Neurotoxins active on insects: amino acid sequences, chemical modifications, and secondary structure estimation by circular dichroism of toxins from the scorpion Androctonus australis Hector.

Two scorpion neurotoxins active only on insects, the insect toxins AaH IT1 and AaH IT2, were purified from the venom of scorpions Androctonus australis Hector collected in Tozeur (Tunisia) and characterized. AaH IT2 was sequenced and found to differ in four amino acid positions from AaH IT, the single previously sequenced insect toxin [Darbon, H., Zlotkin, E., Kopeyan, C., Van Rietschoten, J., & Rochat, H. (1982) Int. J. Pept. Protein Res. 20, 320-330] which possessed an equal potential for paralyzing fly larvae. The basic amino acid residues of AaH IT1, which differs from AaH IT by one amino acid residue, were selectively chemically modified. Six derivatives were characterized. Their toxicity toward fly larvae and cockroach was determined, and their affinity for the AaH IT1 synaptosomal receptor from cockroach nerve cord was measured.

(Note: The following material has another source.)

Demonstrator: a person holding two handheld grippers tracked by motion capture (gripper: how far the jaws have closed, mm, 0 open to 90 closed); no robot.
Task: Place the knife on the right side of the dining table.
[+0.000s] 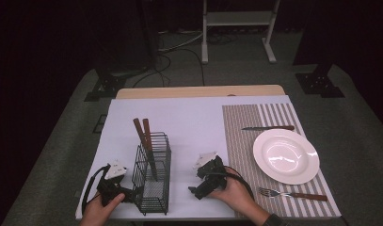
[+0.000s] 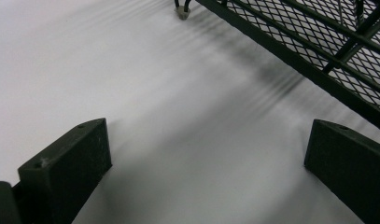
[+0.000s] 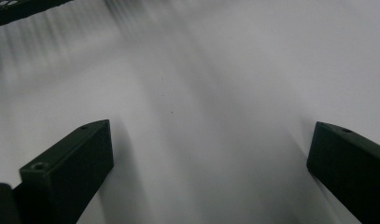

Modification of His-30, Lys-34, and Arg-60 showed no significant effect on biological activity. However, the modification of Lys-28 or Lys-51 demonstrated that these two amino acids are important for toxicity. Furthermore, simultaneous modifications of both Lys-28 and Lys-51 led to a cumulative decrease in biological activity. AaH IT1 and AaH IT2 show similar CD spectra. The secondary structures content of AaH IT2 was estimated from circular dichroism data. Results showed that this class of toxin should possess an additional alpha-helical region and a beta-sheet strand, not found in toxins active on mammals. Attempts to localize these secondary structural features in the amino acid sequence of AaH IT2 indicated that these two regions would be located within the last 20 C-terminal amino acid residues. From these studies on secondary structures, it is possible to consider that toxins active on insects are more structurally constrained than those active on mammals; a decreased molecular flexibility may be, at least partially, responsible for the observed specificity of these toxins for the insect sodium channel. Furthermore, the two alpha-helices found in insect toxins enclosed the two conserved Lys-28 and Lys-51 and might thus be implicated in the toxic site of insect toxins.